Замечательность примера Енча состоит в том, что он объясняет сверхъестественное не как объективное качество внешнего мира, но как субъективное качество наблюдателя внешнего мира. Так устроен реальный мир: сверхъестественное есть продукт нашего собственного сознания — и ничто другое. Тем не менее для среднего наблюдателя сверхъестественное происходит из объективных стимулов, из нечто, что словно бы имеет свою собственную власть. В приведенном примере объективным стимулом является одушевленный индивидуум, наблюдаемый в процессе нарушения «традиционно понимаемой анимированности человека», а именно — нарушитель это эпилептик, демонстрирующий в разгар приступа необычные телесные движения. Субъективная реакция на видимый объективный стимул сверхъестественного есть получение «темного знания» о действительном функционировании индивидуумов, в том числе и самих свидетелей эпилептического припадка. Говоря более обще, не только эпилептик воспринимается наблюдателем как сверхъестественный (если только зритель не является врачом, который трактует эпилептический припадок в терминах современной медицины, а не «традиционного понимания»), но наблюдатель и себя воспринимает как нечто сверхъестественное, поскольку осознает механическую природу любых человеческих тел, и, экстраполируя, приходит к выводу о том, что в том «что он ранее полагал целостной психикой, теперь наблюдаются механические процессы». Сегодня нейробиологи уже знакомы с механикой подобных процессов, как это так же отмечает Цапффе в «Последнем Мессии»: «Все вещи связаны причиной и следствием, и все, что он хотел постигнуть, раскрылось перед его испытующей мыслью. Вскоре он увидел механику даже в самом родном и дорогом — улыбке его возлюбленной». Знание о том, что мы не являемся идеализированными существами, которыми представляем себя, едиными и нераздельными, пугает некоторых людей, и в том числе физиологов и нейробиологов. И хотя мы не таковы, какими представляем себя, мы способны продолжать существование привычным нам образом, если заглушим в себе чувство того, что мы являемся зловещими сверхъестественными механизмами в мире созданий, которые могут измениться как угодно в любой момент. Подобное заглушение не является проблемой в так называемом мире повседневной реальности. Но в мире сверхъестественного ужаса эта проблема возникает непременно.
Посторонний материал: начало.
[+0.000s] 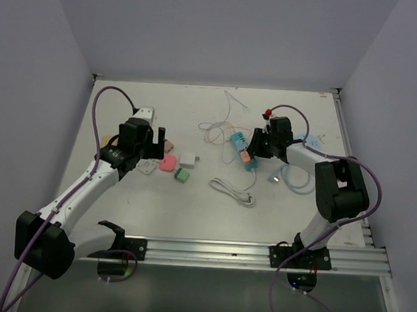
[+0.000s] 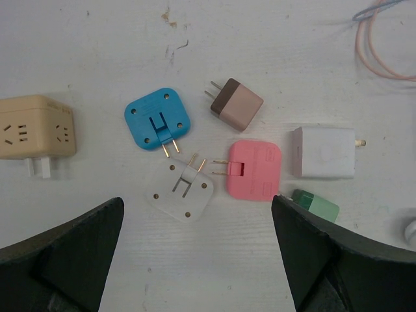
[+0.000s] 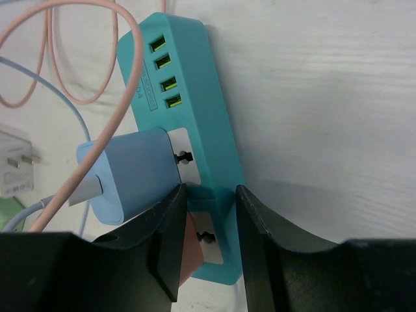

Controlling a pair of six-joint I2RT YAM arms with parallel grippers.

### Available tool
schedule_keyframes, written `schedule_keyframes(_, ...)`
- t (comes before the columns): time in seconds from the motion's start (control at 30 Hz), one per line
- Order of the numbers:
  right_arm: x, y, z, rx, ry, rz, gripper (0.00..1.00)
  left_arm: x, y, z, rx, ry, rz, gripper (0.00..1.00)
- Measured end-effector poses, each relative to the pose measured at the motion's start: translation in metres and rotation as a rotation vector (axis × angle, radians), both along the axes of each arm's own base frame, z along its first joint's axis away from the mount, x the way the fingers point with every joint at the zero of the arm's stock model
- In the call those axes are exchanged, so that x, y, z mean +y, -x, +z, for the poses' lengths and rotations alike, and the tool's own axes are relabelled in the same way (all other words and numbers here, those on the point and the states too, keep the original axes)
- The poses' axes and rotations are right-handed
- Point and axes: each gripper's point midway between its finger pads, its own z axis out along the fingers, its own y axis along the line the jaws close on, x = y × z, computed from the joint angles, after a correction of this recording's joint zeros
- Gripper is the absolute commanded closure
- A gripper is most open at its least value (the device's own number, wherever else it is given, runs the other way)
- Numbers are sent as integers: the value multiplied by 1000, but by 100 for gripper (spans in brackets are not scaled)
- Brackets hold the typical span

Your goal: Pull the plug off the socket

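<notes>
A teal power strip [image 3: 195, 97] lies on the table, also in the top view [image 1: 241, 148]. A light blue plug [image 3: 130, 172] with a pink cable sits in its upper socket. A salmon plug [image 3: 194, 250] sits in the lower socket, mostly hidden behind my finger. My right gripper [image 3: 208, 214] straddles the strip's near end, one finger between the two plugs and the other against the strip's outer side, and looks closed on the strip. My left gripper [image 2: 195, 224] is open and empty above loose adapters.
Loose adapters lie under the left gripper: blue [image 2: 157, 119], white [image 2: 184, 192], pink [image 2: 255, 169], brown [image 2: 235, 104], a white cube [image 2: 325, 153], a green one [image 2: 316, 207] and a beige socket block [image 2: 36, 127]. Pink and blue cables [image 1: 217, 132] and a white cable [image 1: 232, 191] lie near the strip.
</notes>
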Motion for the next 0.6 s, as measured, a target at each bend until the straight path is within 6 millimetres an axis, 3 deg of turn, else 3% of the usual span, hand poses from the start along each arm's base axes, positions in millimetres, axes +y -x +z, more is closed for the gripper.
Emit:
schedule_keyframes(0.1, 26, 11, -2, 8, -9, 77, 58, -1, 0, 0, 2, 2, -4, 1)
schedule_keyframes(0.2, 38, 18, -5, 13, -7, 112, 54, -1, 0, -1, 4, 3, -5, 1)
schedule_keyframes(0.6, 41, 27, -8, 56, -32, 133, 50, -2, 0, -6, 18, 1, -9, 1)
В отличии от примера Енча, описывающего некто охваченного эпилептическим припадком, художественные обращения к ужасу наиболее успешны в случаях, когда описываемые ими феномены касаются сверхъестественного, начинающего угрожать не только снаружи, но и изнутри. Подобные виды ужаса могут быть порождены только в тех случаях, когда сверхъестественное соединяется со зловещим, поскольку даже физиологи и нейробиологи, путем ли современного медицинского, или любого другого просвещения, не способны комфортно преодолевать сверхъестественное. Кровожадные вампиры и голодные зомби — яркие примеры в подобном контексте, поскольку их внутренняя сверхъестественность нежити, представляющая их объективно зловещими существами, провоцирует внутренние сверхъестественные переживания. Вампиры и зомби зловещи в своей сути, поскольку некогда были людьми, но перетерпели ужасное перерождение, превратившись в механизмы с единственной функцией — выживания ради выживания. Подобное неизбежно вызывают субъективное переживании зловещей сверхъественности в тех, кто осознает «темное знание» о том, что человеческие бытия так же являются не более чем машинами, сделанными так как они сделаны, и возможными для переделки, часовыми механизмами, а вовсе не неизменными во внутренней постоянной сути созданиями. Будучи зловещими механизмами, вампиры и зомби исполняют акты воспроизводства механистически и без особых колебаний, или даже без колебаний вовсе — воспроизводство своего вида является эпифеноменом[3] направляющего их ведущего побуждения.